* **EXERCISE PROMPT**
Return every line of the data below, exactly.

* **DATASET EXTRACT**
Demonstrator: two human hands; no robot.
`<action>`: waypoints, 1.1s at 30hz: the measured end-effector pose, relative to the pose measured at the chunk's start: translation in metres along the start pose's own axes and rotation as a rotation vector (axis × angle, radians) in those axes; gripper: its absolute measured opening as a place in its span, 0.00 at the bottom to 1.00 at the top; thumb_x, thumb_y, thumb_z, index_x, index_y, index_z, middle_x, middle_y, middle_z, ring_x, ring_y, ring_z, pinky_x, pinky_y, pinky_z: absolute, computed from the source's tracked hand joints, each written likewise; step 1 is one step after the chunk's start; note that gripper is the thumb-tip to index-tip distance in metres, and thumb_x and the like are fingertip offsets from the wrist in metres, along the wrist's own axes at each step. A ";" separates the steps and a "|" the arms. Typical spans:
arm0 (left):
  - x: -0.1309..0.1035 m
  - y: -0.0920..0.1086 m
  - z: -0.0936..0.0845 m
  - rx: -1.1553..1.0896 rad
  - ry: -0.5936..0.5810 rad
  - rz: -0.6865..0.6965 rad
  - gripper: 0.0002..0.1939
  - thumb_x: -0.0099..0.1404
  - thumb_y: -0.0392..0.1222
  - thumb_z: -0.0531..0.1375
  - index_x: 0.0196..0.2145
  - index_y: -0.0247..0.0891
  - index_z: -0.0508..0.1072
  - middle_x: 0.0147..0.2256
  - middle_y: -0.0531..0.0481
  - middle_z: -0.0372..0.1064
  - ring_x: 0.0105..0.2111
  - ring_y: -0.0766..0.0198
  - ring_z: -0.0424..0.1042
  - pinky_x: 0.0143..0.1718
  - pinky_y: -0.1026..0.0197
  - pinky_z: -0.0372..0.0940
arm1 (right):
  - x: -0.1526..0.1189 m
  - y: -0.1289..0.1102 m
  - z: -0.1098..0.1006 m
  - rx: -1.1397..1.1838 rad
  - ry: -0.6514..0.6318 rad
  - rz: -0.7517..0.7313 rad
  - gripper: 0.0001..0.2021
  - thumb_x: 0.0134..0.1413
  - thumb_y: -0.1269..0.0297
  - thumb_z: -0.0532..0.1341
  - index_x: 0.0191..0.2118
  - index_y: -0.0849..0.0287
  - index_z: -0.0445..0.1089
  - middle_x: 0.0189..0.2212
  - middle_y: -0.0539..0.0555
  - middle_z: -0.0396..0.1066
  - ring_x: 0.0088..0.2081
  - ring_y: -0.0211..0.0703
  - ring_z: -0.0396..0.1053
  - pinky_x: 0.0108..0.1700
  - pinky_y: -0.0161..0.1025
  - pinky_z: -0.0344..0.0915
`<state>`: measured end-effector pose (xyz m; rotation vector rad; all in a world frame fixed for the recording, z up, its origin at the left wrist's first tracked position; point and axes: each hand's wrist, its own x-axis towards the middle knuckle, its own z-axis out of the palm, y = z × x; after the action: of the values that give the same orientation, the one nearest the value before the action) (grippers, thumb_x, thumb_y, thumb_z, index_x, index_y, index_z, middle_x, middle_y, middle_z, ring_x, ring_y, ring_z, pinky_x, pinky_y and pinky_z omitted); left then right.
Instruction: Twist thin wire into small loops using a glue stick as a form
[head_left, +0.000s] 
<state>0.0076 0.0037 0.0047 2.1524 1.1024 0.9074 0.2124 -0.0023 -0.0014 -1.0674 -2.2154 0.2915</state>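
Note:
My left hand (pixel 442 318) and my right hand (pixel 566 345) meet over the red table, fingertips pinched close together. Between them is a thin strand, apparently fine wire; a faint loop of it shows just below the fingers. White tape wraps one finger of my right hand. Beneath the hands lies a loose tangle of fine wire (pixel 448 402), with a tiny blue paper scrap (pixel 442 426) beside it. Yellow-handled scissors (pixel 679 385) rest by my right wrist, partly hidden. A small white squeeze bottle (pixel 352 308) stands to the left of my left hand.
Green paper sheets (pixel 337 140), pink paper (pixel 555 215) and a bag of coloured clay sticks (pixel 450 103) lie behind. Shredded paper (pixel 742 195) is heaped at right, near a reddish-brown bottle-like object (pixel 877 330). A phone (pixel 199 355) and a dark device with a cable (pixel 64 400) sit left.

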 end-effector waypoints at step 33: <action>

* **TASK RESPONSE**
Demonstrator: two human hands; no robot.
`<action>`: waypoints, 1.1s at 30hz: the measured end-effector pose, relative to the pose measured at the chunk's start: translation in metres along the start pose's own axes and rotation as a rotation vector (axis × angle, radians) in those axes; gripper: its absolute measured opening as a place in its span, 0.00 at the bottom to 1.00 at the top; thumb_x, thumb_y, thumb_z, index_x, index_y, index_z, middle_x, middle_y, middle_z, ring_x, ring_y, ring_z, pinky_x, pinky_y, pinky_z: absolute, computed from the source's tracked hand joints, each written likewise; step 1 is one step after the chunk's start; note that gripper is the thumb-tip to index-tip distance in metres, and thumb_x and the like are fingertip offsets from the wrist in metres, along the wrist's own axes at each step. A ";" separates the steps and a "|" the arms. Typical spans:
arm0 (left):
  - x: -0.1309..0.1035 m
  - y: -0.0920..0.1086 m
  - z: -0.0936..0.0845 m
  - rx: -1.1553..1.0896 rad
  - ry: -0.5936..0.5810 rad
  - rz: -0.6865..0.6965 rad
  - gripper: 0.0002..0.1939
  - thumb_x: -0.0099..0.1404
  - thumb_y: -0.0392..0.1222
  - thumb_z: -0.0531..0.1375
  - index_x: 0.0196..0.2145
  - index_y: -0.0247..0.0891
  - index_z: -0.0508..0.1072
  - middle_x: 0.0147..0.2256
  - middle_y: -0.0531..0.0481
  - middle_z: -0.0372..0.1064
  - ring_x: 0.0105..0.2111
  - ring_y: -0.0766..0.0198
  - ring_z: -0.0424..0.1042
  - pinky_x: 0.0143..0.1718
  - pinky_y: -0.1026..0.0197
  - pinky_z: -0.0372..0.0940
arm1 (right):
  - x: -0.1526..0.1189 m
  - y: -0.1289..0.1102 m
  - z: -0.1098..0.1006 m
  - rx: -1.1397..1.1838 rad
  - ry: -0.6514..0.6318 rad
  - rz: -0.7517..0.7313 rad
  - gripper: 0.0001..0.2021
  - thumb_x: 0.0134..0.1413
  - thumb_y: -0.1269..0.0297
  - thumb_z: -0.0532..0.1341
  - index_x: 0.0191..0.2118
  - index_y: -0.0849..0.0287
  - index_z: -0.0445..0.1089
  - middle_x: 0.0189..0.2212
  - middle_y: -0.0539..0.0555
  - middle_z: -0.0396..0.1066
  - ring_x: 0.0088..0.2081
  - ring_y: -0.0211..0.0703
  - ring_z: -0.0396..0.1053
  - pinky_x: 0.0108..0.1700
  - pinky_y: -0.0161..0.1025
  - pinky_z: -0.0344..0.0915
`<state>`: measured end-effector pose (xyz m; rotation vector rad; all in a world frame fixed for the recording, z up, its origin at the left wrist's first tracked position; point and axes: each hand's wrist, its own x-axis towards the middle knuckle, its own z-axis out of the palm, y = z × x; after the action: of the values that give the same orientation, the one nearest the value before the action) (grippers, thumb_x, thumb_y, thumb_z, index_x, index_y, index_z, middle_x, middle_y, middle_z, ring_x, ring_y, ring_z, pinky_x, pinky_y and pinky_z omitted); left then right.
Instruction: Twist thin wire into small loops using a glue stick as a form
[head_left, +0.000s] 
<state>0.0076 0.0037 0.0047 2.1524 1.1024 0.9074 0.2124 -0.0023 -0.0014 -1.0674 -2.2154 0.2915</state>
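Note:
My left hand (pixel 442 318) and my right hand (pixel 566 345) meet over the red table, fingertips pinched close together. Between them is a thin strand, apparently fine wire; a faint loop of it shows just below the fingers. White tape wraps one finger of my right hand. Beneath the hands lies a loose tangle of fine wire (pixel 448 402), with a tiny blue paper scrap (pixel 442 426) beside it. Yellow-handled scissors (pixel 679 385) rest by my right wrist, partly hidden. A small white squeeze bottle (pixel 352 308) stands to the left of my left hand.
Green paper sheets (pixel 337 140), pink paper (pixel 555 215) and a bag of coloured clay sticks (pixel 450 103) lie behind. Shredded paper (pixel 742 195) is heaped at right, near a reddish-brown bottle-like object (pixel 877 330). A phone (pixel 199 355) and a dark device with a cable (pixel 64 400) sit left.
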
 end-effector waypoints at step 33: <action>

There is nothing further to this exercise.